> [GIVEN RECORDS]
++++++++++++++++++++

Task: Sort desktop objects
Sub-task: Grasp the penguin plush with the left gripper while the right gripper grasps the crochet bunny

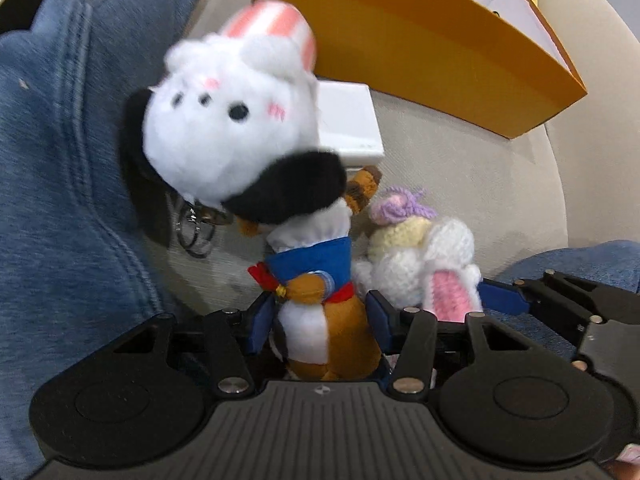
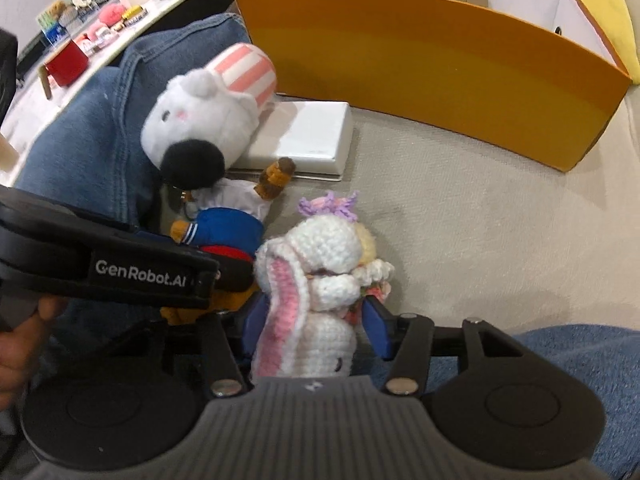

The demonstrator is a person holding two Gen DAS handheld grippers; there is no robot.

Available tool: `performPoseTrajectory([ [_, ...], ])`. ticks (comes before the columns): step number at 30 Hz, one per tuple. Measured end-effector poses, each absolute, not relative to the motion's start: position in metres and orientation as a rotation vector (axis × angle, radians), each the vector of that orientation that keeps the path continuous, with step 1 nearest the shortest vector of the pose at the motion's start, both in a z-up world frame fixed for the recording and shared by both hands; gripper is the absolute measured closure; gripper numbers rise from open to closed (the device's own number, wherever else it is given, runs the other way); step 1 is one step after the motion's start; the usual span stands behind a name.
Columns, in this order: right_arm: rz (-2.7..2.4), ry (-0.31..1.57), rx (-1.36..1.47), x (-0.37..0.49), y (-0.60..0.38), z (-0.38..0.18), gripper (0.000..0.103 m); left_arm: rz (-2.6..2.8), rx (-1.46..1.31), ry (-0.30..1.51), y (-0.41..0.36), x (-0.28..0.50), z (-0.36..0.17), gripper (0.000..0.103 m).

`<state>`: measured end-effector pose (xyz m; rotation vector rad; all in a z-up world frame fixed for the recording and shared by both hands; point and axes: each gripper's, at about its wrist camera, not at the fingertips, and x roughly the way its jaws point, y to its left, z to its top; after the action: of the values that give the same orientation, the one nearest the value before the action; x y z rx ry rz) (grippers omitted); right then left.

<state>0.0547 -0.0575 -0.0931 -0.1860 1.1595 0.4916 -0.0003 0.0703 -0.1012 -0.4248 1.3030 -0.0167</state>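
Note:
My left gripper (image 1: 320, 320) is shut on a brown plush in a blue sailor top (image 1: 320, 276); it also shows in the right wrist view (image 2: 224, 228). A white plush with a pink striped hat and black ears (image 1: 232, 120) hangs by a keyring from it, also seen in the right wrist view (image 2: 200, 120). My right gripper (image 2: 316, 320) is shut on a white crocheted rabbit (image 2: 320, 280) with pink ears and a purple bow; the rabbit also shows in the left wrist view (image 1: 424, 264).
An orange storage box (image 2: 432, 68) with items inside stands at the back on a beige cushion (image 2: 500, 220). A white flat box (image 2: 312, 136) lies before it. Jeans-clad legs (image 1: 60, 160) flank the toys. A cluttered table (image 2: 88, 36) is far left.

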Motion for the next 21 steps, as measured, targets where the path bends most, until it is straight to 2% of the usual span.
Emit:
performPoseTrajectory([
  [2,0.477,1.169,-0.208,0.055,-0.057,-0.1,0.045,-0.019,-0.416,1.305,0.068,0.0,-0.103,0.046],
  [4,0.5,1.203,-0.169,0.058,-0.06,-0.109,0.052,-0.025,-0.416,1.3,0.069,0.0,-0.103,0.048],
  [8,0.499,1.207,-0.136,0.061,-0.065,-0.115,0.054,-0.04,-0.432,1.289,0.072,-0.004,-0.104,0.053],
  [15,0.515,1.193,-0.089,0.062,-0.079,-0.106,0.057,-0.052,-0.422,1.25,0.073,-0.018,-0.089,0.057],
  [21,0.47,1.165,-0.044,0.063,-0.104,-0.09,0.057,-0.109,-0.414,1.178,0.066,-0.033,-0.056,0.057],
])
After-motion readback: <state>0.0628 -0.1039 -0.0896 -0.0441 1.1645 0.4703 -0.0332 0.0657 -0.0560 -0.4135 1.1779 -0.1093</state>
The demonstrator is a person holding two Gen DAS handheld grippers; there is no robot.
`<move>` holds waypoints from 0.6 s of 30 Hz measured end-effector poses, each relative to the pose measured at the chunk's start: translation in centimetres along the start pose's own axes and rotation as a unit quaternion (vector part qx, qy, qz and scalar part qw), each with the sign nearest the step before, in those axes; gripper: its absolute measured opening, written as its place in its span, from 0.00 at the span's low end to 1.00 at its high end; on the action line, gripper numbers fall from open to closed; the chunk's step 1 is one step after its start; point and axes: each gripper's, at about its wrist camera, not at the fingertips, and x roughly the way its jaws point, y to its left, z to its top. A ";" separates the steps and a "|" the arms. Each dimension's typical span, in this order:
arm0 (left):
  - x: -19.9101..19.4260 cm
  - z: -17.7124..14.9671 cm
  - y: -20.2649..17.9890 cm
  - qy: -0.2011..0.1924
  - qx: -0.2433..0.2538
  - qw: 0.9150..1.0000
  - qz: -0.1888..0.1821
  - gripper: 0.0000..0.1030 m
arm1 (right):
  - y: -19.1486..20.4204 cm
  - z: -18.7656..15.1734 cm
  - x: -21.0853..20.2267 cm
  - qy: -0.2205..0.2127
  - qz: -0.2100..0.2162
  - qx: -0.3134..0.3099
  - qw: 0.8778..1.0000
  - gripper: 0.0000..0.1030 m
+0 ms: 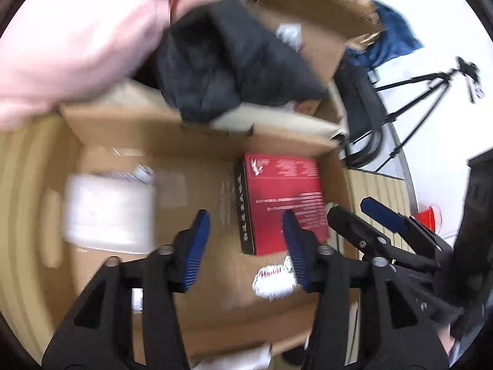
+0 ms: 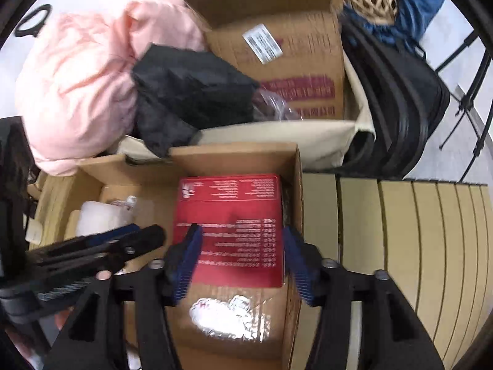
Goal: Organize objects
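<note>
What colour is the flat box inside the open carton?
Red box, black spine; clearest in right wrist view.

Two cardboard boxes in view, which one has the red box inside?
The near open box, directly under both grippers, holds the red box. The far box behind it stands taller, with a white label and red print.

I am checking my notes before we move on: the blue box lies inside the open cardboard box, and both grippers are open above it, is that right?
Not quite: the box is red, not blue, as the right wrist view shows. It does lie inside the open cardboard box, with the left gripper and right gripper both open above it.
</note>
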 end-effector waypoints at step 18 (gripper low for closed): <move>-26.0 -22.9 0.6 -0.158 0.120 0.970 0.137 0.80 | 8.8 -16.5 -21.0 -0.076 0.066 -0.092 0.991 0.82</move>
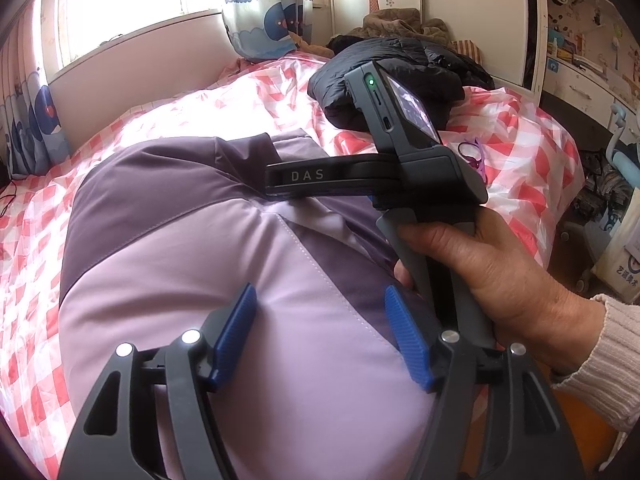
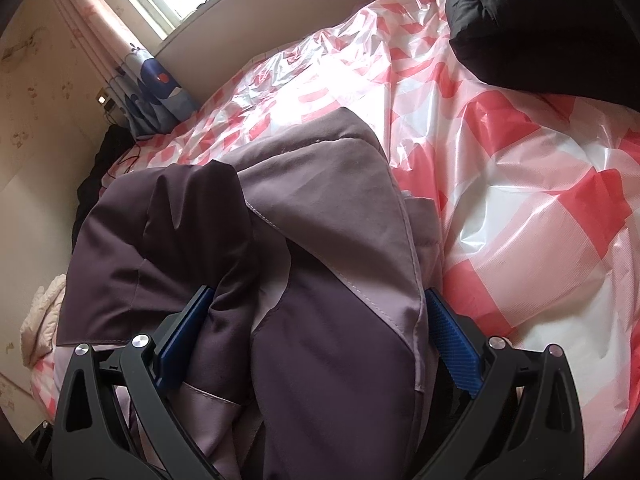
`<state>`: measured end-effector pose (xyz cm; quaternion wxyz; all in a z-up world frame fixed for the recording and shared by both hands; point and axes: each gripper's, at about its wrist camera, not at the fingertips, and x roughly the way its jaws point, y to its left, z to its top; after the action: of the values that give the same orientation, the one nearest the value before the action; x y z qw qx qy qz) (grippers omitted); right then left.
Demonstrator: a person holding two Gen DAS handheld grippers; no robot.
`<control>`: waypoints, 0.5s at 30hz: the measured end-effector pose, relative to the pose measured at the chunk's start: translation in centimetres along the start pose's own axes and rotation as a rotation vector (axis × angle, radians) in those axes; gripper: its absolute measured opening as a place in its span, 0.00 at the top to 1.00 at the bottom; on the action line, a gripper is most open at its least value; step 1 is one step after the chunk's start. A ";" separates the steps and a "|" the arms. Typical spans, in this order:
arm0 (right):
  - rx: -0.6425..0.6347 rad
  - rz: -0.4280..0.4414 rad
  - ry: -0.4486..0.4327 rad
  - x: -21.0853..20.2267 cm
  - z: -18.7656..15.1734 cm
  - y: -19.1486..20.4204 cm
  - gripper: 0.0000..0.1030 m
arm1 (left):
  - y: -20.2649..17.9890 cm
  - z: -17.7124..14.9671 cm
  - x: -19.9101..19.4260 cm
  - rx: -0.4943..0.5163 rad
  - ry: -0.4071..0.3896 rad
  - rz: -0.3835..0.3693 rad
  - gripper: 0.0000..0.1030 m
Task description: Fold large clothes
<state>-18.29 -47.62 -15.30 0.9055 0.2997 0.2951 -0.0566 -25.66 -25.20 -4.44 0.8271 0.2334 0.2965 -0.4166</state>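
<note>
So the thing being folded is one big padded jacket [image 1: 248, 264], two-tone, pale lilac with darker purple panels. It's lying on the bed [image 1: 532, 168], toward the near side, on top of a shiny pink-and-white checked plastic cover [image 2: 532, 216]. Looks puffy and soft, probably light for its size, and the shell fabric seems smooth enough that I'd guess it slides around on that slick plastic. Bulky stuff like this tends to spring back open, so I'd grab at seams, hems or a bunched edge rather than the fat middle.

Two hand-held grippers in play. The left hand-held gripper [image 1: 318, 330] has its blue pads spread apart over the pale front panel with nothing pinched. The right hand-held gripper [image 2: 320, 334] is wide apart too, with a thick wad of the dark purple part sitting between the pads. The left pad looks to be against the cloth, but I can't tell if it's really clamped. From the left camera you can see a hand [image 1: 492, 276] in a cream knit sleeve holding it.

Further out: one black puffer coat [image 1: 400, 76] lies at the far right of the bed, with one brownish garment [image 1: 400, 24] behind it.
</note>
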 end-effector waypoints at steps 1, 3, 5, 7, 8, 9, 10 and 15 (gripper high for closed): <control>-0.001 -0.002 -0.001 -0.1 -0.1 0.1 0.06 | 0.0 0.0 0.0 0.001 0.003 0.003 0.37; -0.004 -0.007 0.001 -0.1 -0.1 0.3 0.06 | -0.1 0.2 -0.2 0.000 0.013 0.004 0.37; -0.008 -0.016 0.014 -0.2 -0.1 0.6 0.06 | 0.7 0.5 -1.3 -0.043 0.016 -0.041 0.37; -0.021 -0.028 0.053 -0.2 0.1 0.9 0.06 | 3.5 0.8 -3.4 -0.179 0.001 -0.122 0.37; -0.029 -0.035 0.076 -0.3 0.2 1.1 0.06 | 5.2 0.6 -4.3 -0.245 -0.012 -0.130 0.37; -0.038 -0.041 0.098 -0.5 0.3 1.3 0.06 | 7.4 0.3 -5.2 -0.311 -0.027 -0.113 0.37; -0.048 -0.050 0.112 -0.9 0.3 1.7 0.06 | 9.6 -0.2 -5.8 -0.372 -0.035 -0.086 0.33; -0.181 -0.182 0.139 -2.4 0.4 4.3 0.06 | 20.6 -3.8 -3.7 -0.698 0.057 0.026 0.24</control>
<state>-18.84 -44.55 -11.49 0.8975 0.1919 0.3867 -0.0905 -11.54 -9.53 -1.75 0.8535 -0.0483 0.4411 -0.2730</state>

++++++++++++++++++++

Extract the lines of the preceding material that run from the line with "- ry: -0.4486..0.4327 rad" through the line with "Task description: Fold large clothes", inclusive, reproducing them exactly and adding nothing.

  - ry: -0.4486..0.4327 rad
  - x: -21.0853..20.2267 cm
  - z: -18.7656..15.1734 cm
  - y: -19.1486..20.4204 cm
  - gripper: 0.0000..0.1030 m
arm1 (left):
  - y: -20.2649..17.9890 cm
  - z: -17.7124..14.9671 cm
  - x: -19.9101..19.4260 cm
  - rx: -0.4943..0.5163 rad
  - ry: -0.4071..0.3896 rad
  - rz: -0.3835..0.3693 rad
  - gripper: 0.0000..0.1030 m
Task description: Fold large clothes

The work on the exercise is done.